→ Task description
Reproduce the entries below exactly, but only from the line containing "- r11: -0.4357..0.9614" to the line containing "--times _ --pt", inclusive.

__________________________________________________

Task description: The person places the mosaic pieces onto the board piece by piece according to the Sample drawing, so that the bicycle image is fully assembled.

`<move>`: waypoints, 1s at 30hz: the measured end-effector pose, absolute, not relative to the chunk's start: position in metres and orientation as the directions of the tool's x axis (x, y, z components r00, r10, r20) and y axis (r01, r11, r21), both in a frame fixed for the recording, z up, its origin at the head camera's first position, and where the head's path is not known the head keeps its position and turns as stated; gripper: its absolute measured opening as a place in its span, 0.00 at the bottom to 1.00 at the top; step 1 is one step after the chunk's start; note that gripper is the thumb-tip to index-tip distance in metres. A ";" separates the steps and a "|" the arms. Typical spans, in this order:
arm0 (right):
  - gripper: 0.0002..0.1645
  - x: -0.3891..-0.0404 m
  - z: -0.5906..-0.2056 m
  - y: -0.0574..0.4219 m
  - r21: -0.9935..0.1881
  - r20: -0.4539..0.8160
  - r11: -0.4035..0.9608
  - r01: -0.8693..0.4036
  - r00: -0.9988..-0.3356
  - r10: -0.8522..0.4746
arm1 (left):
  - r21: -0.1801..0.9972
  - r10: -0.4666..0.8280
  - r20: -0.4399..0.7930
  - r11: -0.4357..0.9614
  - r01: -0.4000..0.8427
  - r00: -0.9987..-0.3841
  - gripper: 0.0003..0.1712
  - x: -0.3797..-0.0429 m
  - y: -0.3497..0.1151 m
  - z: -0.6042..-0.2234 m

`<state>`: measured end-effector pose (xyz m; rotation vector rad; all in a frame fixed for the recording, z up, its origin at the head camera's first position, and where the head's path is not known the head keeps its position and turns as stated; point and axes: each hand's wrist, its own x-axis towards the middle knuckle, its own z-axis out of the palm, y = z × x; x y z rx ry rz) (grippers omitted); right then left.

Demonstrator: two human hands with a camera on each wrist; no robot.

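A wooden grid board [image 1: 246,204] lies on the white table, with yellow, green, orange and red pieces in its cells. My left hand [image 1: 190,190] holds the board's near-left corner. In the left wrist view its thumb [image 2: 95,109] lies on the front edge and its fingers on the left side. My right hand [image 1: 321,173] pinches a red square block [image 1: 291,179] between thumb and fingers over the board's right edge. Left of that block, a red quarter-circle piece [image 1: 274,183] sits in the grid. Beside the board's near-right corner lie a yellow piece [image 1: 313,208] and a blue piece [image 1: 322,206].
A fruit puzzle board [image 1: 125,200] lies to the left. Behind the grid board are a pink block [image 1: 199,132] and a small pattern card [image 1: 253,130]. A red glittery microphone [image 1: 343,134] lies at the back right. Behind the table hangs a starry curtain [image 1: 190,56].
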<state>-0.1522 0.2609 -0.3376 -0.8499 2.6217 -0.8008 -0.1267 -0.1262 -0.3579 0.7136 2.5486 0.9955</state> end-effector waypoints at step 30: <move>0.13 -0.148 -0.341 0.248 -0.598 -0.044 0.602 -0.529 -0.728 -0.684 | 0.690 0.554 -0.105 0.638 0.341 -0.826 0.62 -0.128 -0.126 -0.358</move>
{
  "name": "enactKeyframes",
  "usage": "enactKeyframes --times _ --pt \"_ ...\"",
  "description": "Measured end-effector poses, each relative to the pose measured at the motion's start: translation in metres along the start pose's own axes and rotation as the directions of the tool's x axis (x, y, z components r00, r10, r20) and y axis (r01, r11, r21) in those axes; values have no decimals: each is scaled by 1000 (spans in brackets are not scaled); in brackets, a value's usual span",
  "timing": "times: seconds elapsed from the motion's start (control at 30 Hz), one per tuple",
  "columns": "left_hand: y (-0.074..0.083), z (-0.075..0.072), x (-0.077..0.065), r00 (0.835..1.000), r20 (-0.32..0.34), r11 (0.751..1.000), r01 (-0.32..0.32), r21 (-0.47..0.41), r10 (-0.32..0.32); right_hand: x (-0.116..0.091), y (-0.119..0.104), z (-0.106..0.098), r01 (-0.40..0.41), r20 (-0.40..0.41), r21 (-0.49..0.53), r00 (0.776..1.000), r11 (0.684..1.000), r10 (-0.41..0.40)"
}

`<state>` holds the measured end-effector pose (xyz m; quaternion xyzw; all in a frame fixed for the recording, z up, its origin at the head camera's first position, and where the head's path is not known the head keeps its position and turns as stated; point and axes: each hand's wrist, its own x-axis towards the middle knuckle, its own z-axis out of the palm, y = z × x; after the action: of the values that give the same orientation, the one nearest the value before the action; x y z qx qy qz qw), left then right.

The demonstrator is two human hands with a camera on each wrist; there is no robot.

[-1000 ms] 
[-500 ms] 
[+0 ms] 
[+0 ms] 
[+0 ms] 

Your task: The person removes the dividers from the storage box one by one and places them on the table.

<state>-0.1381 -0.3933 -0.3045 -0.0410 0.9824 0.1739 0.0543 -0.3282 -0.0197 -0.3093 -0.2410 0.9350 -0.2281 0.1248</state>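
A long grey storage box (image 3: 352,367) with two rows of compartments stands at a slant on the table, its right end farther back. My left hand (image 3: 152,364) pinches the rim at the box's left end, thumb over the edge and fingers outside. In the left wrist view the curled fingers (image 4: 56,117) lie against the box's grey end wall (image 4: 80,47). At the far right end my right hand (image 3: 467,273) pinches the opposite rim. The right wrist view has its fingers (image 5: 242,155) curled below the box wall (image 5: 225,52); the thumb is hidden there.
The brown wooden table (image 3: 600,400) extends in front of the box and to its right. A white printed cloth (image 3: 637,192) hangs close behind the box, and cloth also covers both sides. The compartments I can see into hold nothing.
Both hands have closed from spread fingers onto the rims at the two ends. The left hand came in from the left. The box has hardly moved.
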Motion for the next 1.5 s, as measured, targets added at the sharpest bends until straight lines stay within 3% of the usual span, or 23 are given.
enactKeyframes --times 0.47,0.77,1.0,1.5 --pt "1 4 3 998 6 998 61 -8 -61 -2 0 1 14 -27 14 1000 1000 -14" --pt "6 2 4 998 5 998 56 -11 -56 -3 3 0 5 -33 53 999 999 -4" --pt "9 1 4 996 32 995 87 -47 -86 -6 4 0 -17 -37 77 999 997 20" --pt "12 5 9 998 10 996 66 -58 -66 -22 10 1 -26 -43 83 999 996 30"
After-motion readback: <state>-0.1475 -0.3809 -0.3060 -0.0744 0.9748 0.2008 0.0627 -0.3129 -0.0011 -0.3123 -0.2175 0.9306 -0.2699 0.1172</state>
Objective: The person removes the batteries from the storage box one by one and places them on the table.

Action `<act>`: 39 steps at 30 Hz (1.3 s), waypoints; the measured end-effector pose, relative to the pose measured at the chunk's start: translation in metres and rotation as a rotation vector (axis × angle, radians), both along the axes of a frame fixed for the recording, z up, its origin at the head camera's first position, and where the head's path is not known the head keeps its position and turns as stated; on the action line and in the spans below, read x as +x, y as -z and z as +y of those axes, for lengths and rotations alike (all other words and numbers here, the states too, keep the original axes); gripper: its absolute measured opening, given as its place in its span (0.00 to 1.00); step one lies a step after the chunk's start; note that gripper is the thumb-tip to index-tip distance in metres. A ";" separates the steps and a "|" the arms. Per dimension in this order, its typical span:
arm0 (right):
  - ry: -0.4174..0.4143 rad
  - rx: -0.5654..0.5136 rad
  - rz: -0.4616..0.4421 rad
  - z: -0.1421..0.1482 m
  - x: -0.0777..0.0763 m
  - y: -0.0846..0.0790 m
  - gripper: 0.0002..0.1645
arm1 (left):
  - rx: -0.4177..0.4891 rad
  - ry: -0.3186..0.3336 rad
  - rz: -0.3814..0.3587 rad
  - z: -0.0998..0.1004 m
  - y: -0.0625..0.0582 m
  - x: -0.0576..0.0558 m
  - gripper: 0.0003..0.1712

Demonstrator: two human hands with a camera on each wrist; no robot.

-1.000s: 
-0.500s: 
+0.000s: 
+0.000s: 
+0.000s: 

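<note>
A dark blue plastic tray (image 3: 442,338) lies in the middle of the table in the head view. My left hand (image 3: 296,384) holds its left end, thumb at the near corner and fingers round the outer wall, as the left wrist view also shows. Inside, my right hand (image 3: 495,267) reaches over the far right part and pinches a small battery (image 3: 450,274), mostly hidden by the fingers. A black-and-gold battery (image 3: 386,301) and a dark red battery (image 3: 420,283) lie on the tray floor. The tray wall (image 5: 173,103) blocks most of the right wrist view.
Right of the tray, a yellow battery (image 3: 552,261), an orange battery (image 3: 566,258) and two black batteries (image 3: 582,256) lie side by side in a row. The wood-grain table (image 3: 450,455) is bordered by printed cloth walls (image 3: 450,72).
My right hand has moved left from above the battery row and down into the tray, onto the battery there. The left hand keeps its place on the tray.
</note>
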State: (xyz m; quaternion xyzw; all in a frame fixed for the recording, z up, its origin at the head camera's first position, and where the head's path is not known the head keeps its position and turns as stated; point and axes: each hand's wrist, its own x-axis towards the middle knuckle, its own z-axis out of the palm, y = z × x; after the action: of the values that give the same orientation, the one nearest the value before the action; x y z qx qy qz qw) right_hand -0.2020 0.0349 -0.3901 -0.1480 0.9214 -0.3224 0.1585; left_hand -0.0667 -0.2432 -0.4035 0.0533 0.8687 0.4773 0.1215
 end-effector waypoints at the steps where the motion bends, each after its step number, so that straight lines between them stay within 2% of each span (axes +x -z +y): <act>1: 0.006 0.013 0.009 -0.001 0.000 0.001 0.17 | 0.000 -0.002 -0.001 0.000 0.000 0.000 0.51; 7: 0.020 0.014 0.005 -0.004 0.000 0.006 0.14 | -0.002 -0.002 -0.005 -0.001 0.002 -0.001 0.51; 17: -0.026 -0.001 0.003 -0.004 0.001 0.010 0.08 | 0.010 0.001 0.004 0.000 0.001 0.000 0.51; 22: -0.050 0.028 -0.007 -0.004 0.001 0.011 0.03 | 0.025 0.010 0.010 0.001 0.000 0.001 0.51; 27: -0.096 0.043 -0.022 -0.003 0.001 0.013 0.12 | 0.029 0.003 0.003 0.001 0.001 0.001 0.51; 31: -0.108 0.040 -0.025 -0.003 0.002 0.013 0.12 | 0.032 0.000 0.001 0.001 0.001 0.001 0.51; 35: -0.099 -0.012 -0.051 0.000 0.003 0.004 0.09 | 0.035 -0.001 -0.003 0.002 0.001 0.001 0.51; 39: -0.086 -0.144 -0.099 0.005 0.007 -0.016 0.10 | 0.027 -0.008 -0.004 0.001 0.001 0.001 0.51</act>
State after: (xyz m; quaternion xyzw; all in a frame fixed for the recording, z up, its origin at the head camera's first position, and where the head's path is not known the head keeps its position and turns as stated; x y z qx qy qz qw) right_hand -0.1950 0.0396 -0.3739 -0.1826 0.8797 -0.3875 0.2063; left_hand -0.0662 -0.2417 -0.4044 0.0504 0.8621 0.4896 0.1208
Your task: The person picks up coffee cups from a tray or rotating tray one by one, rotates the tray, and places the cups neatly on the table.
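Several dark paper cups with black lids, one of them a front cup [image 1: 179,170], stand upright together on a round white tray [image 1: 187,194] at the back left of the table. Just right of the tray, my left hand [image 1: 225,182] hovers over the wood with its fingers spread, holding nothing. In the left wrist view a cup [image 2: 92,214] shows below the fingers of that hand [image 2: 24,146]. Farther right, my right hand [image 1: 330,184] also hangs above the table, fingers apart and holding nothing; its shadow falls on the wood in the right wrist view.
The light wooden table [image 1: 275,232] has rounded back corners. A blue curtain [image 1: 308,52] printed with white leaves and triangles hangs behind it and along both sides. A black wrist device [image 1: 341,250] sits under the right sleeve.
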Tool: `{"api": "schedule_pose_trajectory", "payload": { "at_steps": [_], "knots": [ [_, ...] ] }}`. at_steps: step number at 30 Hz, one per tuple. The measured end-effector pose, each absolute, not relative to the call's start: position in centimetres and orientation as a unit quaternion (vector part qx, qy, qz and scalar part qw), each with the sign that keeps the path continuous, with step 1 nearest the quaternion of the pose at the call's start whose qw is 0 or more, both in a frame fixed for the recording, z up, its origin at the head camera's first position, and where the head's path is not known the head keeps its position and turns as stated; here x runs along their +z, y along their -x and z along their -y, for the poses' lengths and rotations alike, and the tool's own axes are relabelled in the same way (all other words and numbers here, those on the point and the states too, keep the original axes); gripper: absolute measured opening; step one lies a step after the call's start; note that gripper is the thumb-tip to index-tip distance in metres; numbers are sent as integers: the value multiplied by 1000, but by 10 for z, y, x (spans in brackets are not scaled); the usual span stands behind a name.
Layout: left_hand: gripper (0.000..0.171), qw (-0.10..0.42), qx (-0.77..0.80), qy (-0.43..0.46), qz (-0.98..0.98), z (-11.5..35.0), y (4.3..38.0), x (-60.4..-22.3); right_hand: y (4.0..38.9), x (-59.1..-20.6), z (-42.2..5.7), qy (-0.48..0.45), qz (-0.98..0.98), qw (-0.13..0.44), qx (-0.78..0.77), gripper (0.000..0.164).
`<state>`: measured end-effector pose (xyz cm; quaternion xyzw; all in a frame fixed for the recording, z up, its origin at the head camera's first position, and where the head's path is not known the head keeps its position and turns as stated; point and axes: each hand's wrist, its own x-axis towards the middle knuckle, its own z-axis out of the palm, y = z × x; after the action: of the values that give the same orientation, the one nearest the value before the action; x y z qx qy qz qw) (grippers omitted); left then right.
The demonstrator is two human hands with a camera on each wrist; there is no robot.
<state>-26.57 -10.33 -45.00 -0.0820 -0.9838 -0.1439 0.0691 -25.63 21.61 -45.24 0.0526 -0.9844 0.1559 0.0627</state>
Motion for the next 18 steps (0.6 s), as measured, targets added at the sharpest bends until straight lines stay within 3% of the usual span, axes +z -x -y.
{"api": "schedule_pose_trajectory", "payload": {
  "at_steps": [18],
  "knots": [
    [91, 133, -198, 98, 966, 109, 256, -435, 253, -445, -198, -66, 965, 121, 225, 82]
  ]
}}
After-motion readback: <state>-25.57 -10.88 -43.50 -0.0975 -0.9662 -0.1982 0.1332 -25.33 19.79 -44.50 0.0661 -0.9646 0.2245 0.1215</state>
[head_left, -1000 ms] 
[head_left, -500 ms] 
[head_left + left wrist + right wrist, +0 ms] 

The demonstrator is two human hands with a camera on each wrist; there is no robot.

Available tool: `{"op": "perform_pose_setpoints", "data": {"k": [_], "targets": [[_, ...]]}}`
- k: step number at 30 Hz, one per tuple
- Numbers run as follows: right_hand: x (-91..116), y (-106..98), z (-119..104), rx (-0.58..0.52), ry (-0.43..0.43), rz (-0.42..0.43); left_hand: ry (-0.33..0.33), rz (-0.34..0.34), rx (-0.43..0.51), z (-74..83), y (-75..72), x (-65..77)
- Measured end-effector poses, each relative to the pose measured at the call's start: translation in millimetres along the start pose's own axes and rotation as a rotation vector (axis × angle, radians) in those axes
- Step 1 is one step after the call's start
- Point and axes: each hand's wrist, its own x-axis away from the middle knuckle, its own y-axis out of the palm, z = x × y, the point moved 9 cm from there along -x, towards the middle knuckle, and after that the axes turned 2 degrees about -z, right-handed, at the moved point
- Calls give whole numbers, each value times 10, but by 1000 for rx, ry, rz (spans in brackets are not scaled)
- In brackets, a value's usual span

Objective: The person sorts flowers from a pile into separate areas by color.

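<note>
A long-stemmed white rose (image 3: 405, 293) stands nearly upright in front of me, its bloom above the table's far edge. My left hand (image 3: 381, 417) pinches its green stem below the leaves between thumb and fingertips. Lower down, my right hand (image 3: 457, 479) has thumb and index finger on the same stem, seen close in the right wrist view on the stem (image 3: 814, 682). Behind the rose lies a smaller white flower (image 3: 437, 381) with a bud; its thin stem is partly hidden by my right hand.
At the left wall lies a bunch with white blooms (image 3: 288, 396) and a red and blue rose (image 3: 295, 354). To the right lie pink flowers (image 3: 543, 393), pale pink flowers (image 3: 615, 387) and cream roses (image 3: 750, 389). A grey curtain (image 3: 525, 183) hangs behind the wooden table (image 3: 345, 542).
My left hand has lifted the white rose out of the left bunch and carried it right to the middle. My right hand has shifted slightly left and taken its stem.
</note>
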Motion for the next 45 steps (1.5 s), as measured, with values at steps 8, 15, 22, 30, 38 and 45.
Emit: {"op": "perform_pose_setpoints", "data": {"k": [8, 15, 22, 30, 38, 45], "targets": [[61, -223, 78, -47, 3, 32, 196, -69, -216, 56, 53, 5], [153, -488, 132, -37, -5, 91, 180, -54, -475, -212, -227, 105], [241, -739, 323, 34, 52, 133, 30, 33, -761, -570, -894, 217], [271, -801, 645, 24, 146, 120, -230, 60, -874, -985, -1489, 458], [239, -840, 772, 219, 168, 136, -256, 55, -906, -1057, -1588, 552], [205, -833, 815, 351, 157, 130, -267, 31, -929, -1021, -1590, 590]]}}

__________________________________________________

→ Your solution
  - r11: -0.4357..0.9614
  - r01: -0.4000..0.8427
  - r00: -0.9987..-0.3841
  - gripper: 0.0003..0.1712
  - x: -0.3797..-0.0429 m
  - y: -0.3497..0.1151 m
  - z: -0.6042..-0.2234 m

`<state>`: measured end-effector pose (xyz m; rotation vector rad; all in a frame fixed for the recording, z up, its origin at the head camera's first position, and where the head's path is not known the head keeps its position and turns as stated; point and axes: each hand's wrist, its own x-axis towards the middle knuckle, its own z-axis out of the palm, y = z × x; x y z rx ry rz) (grippers omitted); right then left.

Demonstrator: two human hands with a camera on each wrist; no robot.

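A wooden grid board [image 1: 246,204] lies on the white table, with yellow, green, orange and red pieces in its cells. My left hand [image 1: 190,190] holds the board's near-left corner. In the left wrist view its thumb [image 2: 95,109] lies on the front edge and its fingers on the left side. My right hand [image 1: 321,173] pinches a red square block [image 1: 291,179] between thumb and fingers over the board's right edge. Left of that block, a red quarter-circle piece [image 1: 274,183] sits in the grid. Beside the board's near-right corner lie a yellow piece [image 1: 313,208] and a blue piece [image 1: 322,206].
A fruit puzzle board [image 1: 125,200] lies to the left. Behind the grid board are a pink block [image 1: 199,132] and a small pattern card [image 1: 253,130]. A red glittery microphone [image 1: 343,134] lies at the back right. Behind the table hangs a starry curtain [image 1: 190,56].
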<state>-0.1522 0.2609 -0.3376 -0.8499 2.6217 -0.8008 -0.1267 -0.1262 -0.3579 0.7136 2.5486 0.9955</state> end-effector waypoints at step 30: <move>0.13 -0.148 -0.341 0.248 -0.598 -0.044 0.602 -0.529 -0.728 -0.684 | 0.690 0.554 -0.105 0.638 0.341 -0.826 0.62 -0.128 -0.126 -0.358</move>
{
  "name": "enactKeyframes",
  "usage": "enactKeyframes --times _ --pt \"_ ...\"",

That is the complete answer.